**AIM OF THE EXERCISE:**
In the listing that follows, give every line again exactly and omit the pictures.
════
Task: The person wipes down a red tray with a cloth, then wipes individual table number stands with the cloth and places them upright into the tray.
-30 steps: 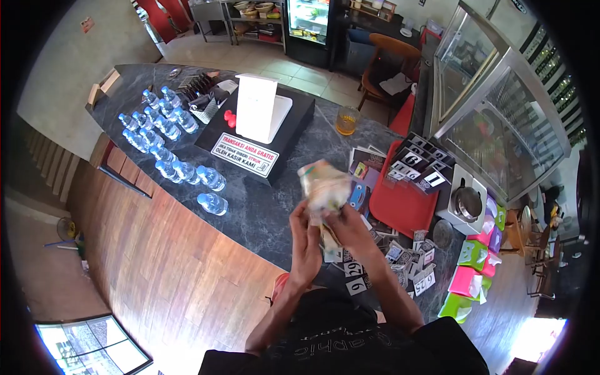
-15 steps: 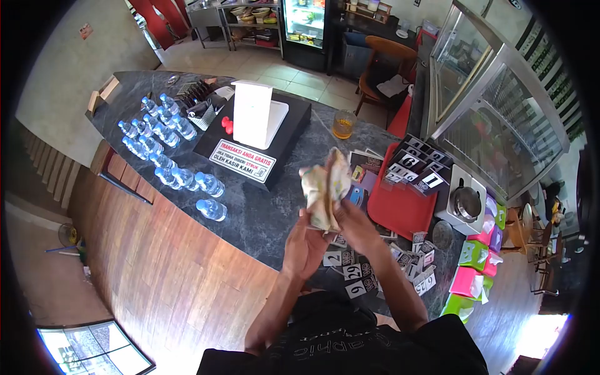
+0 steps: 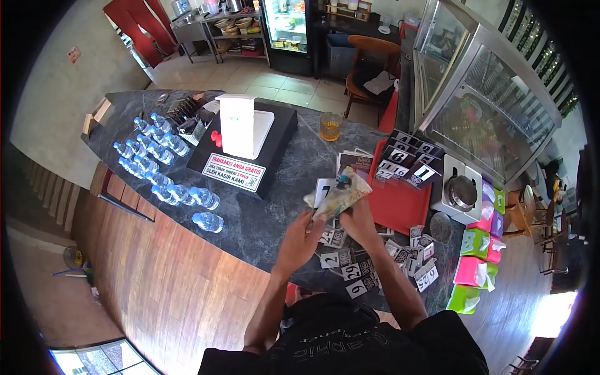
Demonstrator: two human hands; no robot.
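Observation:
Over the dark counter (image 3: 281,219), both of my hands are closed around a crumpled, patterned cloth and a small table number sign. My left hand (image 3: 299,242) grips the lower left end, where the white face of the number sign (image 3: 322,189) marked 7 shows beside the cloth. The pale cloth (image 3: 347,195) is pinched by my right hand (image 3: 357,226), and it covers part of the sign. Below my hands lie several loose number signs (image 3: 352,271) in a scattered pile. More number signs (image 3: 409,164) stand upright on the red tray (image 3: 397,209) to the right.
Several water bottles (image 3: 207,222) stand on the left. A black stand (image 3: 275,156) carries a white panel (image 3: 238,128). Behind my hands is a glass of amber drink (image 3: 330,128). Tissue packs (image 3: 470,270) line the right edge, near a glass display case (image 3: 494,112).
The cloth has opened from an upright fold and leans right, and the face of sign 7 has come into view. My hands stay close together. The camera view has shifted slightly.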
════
**ANSWER TO THIS TASK:**
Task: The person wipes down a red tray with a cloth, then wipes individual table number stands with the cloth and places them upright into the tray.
-30 steps: 
-15 steps: 
+0 steps: 
Demonstrator: two human hands; no robot.
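Observation:
Over the dark counter (image 3: 281,219), both of my hands are closed around a crumpled, patterned cloth and a small table number sign. My left hand (image 3: 299,242) grips the lower left end, where the white face of the number sign (image 3: 322,189) marked 7 shows beside the cloth. The pale cloth (image 3: 347,195) is pinched by my right hand (image 3: 357,226), and it covers part of the sign. Below my hands lie several loose number signs (image 3: 352,271) in a scattered pile. More number signs (image 3: 409,164) stand upright on the red tray (image 3: 397,209) to the right.
Several water bottles (image 3: 207,222) stand on the left. A black stand (image 3: 275,156) carries a white panel (image 3: 238,128). Behind my hands is a glass of amber drink (image 3: 330,128). Tissue packs (image 3: 470,270) line the right edge, near a glass display case (image 3: 494,112).
The cloth has opened from an upright fold and leans right, and the face of sign 7 has come into view. My hands stay close together. The camera view has shifted slightly.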

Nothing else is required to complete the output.